12.01.20

„Das haben sie in der Verfilmung auch weggelassen, und bei Hardy hätten sie es genauso übersprungen. Weil das hier keiner hören will, wenn es kompliziert wird. Lieber ist man stolz auf den internationalen Ruhm unserer Stars. Von alleine wären wir ja nie auf die Idee gekommen die zu feiern.“
„Haben der Krüger und die Knef eigentlich mal zusammen vor der Kamera gestanden?“, fragte ich Heßler.
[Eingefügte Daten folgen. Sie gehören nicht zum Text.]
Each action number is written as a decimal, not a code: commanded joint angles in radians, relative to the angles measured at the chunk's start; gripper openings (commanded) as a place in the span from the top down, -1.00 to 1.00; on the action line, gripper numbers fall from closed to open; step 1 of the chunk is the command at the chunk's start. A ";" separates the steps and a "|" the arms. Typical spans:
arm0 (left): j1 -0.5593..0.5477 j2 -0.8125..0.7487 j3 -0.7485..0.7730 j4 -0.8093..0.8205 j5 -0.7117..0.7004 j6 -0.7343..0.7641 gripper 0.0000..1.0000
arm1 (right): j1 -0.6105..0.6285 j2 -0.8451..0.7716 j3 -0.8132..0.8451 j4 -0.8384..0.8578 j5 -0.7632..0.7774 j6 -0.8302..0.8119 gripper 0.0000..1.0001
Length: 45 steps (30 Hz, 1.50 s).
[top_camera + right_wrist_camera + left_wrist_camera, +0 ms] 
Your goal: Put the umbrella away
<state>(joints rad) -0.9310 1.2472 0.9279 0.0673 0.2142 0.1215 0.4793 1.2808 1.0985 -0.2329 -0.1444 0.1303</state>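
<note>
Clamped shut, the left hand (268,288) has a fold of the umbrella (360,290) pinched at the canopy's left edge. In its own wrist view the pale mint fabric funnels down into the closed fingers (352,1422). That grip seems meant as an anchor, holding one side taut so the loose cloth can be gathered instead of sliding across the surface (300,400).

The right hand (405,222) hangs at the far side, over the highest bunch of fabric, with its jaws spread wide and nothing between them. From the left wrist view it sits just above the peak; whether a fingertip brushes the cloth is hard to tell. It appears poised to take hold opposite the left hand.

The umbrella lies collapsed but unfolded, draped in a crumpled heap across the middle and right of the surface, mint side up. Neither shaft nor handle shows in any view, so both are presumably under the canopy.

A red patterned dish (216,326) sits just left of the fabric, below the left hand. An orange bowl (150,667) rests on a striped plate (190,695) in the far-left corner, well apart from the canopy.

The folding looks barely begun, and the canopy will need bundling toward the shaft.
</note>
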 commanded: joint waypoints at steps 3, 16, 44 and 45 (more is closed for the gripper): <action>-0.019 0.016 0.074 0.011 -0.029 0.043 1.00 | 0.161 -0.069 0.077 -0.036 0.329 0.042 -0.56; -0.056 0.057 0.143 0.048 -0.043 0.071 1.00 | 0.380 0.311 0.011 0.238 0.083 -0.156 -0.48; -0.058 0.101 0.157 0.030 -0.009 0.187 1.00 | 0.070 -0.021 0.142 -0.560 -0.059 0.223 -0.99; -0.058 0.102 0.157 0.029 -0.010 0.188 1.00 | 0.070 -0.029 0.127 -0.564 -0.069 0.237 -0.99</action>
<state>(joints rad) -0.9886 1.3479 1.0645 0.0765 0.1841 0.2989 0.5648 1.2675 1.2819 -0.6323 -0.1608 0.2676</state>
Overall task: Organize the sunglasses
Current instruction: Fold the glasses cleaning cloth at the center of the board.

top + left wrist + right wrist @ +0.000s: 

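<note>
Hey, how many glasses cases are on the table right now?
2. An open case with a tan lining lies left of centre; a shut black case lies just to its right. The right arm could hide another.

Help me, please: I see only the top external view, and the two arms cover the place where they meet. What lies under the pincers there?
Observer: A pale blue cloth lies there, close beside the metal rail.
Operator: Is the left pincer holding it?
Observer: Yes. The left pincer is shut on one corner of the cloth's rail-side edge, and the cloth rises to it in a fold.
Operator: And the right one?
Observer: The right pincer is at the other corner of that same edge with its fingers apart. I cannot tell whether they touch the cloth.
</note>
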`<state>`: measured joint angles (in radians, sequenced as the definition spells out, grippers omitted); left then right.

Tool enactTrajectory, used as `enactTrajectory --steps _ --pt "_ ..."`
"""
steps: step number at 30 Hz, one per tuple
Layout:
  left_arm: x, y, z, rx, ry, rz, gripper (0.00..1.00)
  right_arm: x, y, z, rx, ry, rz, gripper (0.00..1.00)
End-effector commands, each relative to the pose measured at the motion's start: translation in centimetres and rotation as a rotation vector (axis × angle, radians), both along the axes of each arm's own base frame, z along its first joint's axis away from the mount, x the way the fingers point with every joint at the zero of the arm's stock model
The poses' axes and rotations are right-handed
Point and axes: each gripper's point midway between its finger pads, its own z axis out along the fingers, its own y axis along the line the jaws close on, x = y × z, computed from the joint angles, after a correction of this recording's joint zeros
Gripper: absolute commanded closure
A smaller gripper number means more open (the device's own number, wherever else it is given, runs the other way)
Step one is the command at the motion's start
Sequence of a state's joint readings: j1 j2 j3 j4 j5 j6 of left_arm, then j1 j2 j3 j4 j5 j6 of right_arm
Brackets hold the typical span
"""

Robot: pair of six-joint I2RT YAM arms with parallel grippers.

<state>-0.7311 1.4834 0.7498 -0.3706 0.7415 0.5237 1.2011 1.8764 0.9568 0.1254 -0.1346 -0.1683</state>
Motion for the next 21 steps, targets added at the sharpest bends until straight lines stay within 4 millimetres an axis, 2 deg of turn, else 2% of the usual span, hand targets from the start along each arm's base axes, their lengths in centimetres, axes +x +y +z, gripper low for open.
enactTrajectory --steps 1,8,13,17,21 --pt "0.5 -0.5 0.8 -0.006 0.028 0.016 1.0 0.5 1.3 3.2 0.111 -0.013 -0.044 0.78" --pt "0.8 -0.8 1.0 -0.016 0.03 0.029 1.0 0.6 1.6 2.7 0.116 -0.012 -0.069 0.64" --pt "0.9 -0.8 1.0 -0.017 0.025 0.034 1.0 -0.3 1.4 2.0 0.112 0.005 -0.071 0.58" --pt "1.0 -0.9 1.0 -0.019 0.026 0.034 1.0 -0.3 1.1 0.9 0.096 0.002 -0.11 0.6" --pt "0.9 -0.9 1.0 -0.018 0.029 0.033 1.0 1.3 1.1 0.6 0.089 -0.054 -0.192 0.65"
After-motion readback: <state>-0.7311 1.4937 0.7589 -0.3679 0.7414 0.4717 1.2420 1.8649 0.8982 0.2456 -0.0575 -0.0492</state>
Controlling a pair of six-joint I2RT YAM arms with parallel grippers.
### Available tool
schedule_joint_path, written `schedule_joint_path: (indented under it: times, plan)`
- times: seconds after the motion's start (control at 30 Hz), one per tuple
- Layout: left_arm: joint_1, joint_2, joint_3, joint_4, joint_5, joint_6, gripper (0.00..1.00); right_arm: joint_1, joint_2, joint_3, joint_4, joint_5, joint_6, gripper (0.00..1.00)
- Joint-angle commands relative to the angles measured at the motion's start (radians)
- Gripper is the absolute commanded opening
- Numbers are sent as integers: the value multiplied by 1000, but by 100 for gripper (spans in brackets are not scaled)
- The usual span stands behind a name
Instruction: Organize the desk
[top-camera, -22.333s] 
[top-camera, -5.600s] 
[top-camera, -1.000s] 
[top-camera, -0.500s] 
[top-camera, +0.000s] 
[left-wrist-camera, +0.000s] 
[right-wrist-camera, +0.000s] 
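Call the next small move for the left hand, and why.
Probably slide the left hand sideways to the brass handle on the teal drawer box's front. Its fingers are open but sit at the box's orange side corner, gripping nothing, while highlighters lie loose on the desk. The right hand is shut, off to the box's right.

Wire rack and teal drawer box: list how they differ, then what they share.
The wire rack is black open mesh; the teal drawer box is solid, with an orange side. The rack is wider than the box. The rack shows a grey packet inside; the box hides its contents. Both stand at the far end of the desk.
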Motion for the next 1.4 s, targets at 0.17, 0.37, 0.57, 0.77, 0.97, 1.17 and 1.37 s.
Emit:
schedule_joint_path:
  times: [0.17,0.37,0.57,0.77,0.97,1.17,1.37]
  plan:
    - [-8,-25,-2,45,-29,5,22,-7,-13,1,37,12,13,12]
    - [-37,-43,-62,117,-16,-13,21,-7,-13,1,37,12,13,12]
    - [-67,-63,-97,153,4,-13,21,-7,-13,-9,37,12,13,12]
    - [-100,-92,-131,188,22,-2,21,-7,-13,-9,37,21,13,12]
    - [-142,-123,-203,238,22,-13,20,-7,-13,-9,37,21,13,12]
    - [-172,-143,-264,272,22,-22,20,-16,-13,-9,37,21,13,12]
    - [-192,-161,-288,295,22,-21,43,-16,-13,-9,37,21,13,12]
„Keine Ahnung. Möglich wär’s, so viel wie die gedreht haben. Da war dieser … weiß nicht, Journalist? Soziologe? Halt einer, der die deutschen Kriegsgefangenen befragt hat, um dahinter zu kommen, warum sie zu Nazis geworden sind. Das Ergebnis war was mit fehlenden, abwesenden Vätern, und dass dieses Defizit externalisiert wurde, auf die Eroberungszüge.“
„Also mein Vater war auch nicht da, und ich hatte trotzdem nie das Bedürfnis gehabt in Polen einzumaschieren.“
„Das klingt für unsere Ohren nur so verkehrt, weil wir weder durch Hitlerjugend noch Propaganda zum Dienst an der Waffe herangeführt wurden. Aber du hast schon recht, ich glaube auch dass diese Theorie etwas dünn ist. Abwesende Väter machen noch niemanden zum Nazi. Nicht wenn man eine Mutter wie meine hat jedenfalls.“
„Oder meine“, sagte ich voller Stolz. „Sie hat das mit meinen Nachforschungen übrigens sehr locker weggesteckt.“
„Dann drücke ich euch die Daumen, dass es auch so bleibt“, sagte Heßler mit einem Lächeln, bei dem mir anders wurde. „Und erlaubt euch zu trauern. Also Trauer, nicht Selbstmitleid.“
„Einverstanden“, sagte ich, hieb mir auf die Oberschenkel und stand auf. Heßler blieb noch einen Moment sitzen, ehe er sich auch aufrichtete. „Jetzt, wo ich so darüber nachdenke, fällt mir übrigens noch etwas auf“, sagte er. „Beide, also der Krüger und die Knef hatten wichtigere Bezugspersonen, als ihre Eltern.“
„Die Knef auch?“
„Ja, sie wurde laut eigener Aussage mehr von ihrem Großvater aufgezogen. Die haben sich verstanden, ohne groß Worte drum machen zu müssen.“
„Vielleicht sollte ich mir das nächste Mal im Altenheim einfach jemanden aussuchen“, sagte ich laut grübelnd.